Notable bug fixes and general improvments

• Most git repositories now have a dsc Makefile target to create a Debian Source Package and additionally a sbuild target to create the source package and build it using sbuild.

Known Issues & Breaking Changes

• Storage activation now checks that every content type uses a different directory, in order to prevent unexpected interactions between different content types. This breaks setups in which the content-dirs option was set up to map different content types to the same directory, and setups in which some content directories were manually set up as symlinks to a common directory.

• QEMU 8.0 removed some previously deprecated features. Proxmox VE 8 won't use the -chardev tty and -chardev parport aliases anymore, and no other features were used by the Proxmox VE stack. Thus, only installations using args inside their guest configs need to check the compatibility.
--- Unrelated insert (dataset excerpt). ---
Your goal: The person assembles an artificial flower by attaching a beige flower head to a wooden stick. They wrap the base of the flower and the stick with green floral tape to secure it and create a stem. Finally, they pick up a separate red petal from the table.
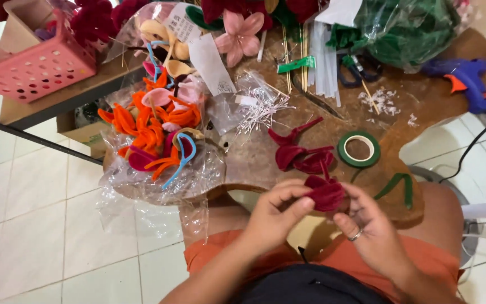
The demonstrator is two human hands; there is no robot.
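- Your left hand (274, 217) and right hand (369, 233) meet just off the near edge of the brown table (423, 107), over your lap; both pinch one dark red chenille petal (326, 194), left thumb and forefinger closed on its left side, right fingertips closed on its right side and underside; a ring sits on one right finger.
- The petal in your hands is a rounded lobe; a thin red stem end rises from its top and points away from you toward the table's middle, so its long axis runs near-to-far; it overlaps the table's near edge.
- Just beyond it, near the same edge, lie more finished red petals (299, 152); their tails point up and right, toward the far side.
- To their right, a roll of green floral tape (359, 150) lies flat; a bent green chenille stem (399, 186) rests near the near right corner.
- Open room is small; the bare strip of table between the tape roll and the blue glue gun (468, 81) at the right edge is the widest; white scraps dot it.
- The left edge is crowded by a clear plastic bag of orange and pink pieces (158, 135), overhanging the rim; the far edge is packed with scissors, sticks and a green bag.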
See the Qemu changelog on the topic for details.

• The removed features in QEMU 8.0 also include the Proxmox VE-specific, but unused/deprecated QMP commands get_link_status, snapshot-drive and delete-drive-snapshot.

• The lxc.id_map configuration key has been deprecated for a long time by lxc and was replaced by lxc.idmap. With this release, its presence is considered an error. The key can only be present if it was manually added to a guest configuration.

• The lxcfs is now built with fuse 3. This upgrade is done on a major release, since all running containers need to be restarted afterwards.

• Permission System

• There is a new SDN.Use privilege (and corresponding PVESDNUser role) that is required to configure virtual NICs in guests. See SDN section above for details!

• The Permission.Modify privilege has been removed from the PVESysAdmin and PVEAdmin roles, in order to reduce the chances of accidentally granting the privilege to modify privileges. If a particular setup requires a role with this privilege, it is necessary to define a new custom role and use that instead of PVESysAdmin/PVEAdmin.

• Users with VM.Allocate/Datastore.Allocate/Pool.Allocate privileges, but without the Permissions.Modify privilege, can now only assign a subset of their own privileges to specific VM/storage/pool paths. Previously they could assign any role to specific VM/storage/pool paths. As the privileges usable on specific VM/storage/pool paths were quite limited, this did not allow privilege escalation, but restricting the capabilities now allows adding more powerful privileges in future versions without breaking changes.

• Editing backup jobs now generally requires the Datastore.Allocate privilege on the target storage, and editing backup jobs with dumpdir requires root privileges.

• User accounts will now be locked after too many attempts to authenticate with a second factor. This is intended to protect against an attacker who has obtained the user password and attempts to guess the second factor. Unlocking requires either a successful login with a recovery key or a manual unlock by an administrator.

• The API can handle array-type data differently, while staying backward compatible.

• Instead of being able to pass the individual elements separated by null bytes, you can pass the data directly as array.